Data extracted from a collection:
———

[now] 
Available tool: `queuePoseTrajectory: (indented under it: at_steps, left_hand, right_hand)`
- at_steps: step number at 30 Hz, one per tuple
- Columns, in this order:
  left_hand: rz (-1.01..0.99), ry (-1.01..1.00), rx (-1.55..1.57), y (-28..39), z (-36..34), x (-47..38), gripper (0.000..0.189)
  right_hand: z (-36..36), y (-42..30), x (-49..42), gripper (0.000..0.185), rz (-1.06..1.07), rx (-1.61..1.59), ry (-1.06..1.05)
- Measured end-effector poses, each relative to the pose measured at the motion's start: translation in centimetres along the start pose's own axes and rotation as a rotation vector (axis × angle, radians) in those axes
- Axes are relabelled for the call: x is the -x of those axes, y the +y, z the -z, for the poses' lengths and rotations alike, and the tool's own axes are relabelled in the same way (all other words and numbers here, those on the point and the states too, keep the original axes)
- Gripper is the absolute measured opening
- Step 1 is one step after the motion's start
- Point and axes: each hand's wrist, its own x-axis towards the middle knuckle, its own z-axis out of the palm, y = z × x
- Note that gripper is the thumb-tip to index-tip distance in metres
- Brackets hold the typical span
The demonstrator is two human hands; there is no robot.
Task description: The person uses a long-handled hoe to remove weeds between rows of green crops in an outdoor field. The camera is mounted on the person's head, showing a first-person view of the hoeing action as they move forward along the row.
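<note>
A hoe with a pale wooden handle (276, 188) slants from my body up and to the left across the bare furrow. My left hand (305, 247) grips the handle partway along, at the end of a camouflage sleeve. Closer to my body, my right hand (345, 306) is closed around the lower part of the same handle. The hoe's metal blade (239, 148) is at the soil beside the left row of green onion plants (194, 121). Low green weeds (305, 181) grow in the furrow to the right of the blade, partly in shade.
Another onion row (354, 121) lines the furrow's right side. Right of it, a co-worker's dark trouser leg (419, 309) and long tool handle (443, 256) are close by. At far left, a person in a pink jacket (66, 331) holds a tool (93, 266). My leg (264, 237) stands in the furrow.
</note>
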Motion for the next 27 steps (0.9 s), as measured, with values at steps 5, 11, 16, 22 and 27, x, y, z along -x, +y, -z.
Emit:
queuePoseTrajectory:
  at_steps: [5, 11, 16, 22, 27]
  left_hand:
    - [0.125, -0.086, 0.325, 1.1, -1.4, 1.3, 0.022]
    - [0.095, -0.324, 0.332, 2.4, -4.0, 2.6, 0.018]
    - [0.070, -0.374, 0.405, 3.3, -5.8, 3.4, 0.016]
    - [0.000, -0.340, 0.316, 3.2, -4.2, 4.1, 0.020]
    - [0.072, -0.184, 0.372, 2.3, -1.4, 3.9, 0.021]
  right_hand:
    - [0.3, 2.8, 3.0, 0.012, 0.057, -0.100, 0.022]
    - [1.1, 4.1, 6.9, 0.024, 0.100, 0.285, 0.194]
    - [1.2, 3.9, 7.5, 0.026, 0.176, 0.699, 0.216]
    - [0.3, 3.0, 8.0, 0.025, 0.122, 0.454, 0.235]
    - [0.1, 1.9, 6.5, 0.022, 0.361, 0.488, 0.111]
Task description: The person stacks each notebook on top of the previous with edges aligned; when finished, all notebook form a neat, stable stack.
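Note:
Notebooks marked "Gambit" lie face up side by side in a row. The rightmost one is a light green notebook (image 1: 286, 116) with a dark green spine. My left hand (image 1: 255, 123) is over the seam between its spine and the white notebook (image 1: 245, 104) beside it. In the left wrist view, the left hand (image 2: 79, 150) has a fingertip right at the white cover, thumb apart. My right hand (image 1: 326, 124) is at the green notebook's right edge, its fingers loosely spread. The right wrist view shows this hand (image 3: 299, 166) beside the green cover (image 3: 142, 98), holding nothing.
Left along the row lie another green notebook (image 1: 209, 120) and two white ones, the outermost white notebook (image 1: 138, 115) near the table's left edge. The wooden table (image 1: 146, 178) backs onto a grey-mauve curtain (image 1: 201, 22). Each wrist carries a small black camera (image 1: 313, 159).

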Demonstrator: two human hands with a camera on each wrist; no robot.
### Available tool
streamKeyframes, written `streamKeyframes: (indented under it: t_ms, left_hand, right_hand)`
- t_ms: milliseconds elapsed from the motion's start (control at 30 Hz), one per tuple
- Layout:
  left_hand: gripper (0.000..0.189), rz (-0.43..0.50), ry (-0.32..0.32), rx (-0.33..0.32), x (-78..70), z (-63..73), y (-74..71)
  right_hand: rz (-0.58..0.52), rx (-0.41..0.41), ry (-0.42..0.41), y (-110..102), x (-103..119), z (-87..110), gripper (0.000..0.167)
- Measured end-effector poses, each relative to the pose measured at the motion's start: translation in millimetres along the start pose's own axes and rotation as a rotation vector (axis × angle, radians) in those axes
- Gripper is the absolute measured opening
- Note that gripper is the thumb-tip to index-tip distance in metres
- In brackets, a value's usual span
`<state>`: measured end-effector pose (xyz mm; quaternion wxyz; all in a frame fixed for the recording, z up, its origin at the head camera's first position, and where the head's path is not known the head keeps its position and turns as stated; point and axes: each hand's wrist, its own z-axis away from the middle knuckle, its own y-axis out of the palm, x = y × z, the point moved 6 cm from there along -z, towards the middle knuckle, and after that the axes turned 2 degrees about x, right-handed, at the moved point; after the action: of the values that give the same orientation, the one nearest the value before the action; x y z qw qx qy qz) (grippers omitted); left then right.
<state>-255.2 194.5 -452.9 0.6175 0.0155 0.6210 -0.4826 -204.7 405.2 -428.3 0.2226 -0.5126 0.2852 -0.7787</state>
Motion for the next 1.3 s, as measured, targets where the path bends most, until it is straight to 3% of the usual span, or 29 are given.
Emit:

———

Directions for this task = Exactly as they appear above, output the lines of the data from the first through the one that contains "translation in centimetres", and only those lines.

Answer area =
[now] 
Available tool: `queuePoseTrajectory: (indented under it: at_steps, left_hand, right_hand)`
- at_steps: step number at 30 Hz, one per tuple
- Columns, in this order:
  left_hand: rz (-1.01..0.99), ry (-1.01..1.00), rx (-1.55..1.57), y (-28..39), z (-36..34), x (-47..38), gripper (0.000..0.189)
  right_hand: z (-36..36), y (-42..30), x (-49..42), gripper (0.000..0.185), rz (-1.06..1.07), rx (-1.61..1.59), ry (-1.06..1.05)
- Measured end-effector poses, each relative to the pose measured at the motion's start: translation in centimetres along the start pose's own axes and rotation as a rotation vector (axis × angle, radians) in those axes

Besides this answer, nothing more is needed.